From the line that contains "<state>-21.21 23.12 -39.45" down to the last line of the data below, transcribe every line exactly.
[Start of section]
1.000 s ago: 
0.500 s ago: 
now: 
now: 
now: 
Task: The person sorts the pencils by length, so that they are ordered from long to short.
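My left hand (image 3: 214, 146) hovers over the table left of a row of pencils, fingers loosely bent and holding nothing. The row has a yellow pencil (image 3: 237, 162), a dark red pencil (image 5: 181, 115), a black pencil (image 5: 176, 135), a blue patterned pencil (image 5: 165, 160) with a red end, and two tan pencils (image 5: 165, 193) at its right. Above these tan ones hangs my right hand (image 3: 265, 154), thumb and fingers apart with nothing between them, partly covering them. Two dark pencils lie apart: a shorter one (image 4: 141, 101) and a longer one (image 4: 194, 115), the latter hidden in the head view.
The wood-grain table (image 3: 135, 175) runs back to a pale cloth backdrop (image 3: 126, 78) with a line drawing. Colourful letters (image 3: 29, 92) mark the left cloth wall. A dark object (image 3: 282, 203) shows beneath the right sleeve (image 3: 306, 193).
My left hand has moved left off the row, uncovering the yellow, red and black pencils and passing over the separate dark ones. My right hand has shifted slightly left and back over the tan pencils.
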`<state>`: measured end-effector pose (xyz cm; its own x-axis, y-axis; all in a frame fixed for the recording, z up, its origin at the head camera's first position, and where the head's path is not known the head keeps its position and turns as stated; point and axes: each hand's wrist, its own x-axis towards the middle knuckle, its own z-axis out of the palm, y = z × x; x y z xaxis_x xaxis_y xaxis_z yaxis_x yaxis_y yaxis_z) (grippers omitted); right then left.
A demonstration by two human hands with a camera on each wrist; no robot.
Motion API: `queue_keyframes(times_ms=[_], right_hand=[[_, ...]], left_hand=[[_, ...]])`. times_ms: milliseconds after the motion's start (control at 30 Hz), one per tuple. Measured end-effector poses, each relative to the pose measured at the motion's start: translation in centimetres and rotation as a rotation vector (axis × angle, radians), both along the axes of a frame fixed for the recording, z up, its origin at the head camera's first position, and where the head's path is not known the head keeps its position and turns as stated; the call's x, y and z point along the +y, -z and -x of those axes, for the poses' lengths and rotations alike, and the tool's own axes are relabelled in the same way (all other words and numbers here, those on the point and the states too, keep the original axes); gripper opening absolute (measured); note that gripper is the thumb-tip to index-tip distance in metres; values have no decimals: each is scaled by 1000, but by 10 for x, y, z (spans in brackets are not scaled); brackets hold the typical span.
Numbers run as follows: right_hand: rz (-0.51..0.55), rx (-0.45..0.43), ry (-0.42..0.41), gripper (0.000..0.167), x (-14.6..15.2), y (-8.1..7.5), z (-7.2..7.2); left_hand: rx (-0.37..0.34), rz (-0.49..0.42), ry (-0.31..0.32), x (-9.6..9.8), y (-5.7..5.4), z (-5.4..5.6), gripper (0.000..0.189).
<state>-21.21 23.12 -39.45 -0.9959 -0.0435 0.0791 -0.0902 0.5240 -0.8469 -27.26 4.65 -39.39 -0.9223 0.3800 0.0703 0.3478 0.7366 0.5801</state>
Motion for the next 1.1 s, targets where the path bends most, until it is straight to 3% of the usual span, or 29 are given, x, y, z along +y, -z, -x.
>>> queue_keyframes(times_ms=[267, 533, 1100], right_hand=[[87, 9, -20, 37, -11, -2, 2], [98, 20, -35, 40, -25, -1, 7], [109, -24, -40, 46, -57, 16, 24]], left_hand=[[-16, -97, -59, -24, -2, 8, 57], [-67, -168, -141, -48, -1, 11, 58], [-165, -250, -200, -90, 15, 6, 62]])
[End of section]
[Solution]:
<state>-21.21 23.12 -39.45 -0.9959 -0.0435 0.0791 -0.0902 0.5240 -0.8469 -27.26 4.65 -39.39 -0.9223 0.3800 0.0703 0.3478 0.7366 0.5801</state>
Motion for the next 1.1 s, targets where the path bends most, until it is straight to 3% of the usual span, or 29 are given, x, y, z along +y, -z, -x.
>>> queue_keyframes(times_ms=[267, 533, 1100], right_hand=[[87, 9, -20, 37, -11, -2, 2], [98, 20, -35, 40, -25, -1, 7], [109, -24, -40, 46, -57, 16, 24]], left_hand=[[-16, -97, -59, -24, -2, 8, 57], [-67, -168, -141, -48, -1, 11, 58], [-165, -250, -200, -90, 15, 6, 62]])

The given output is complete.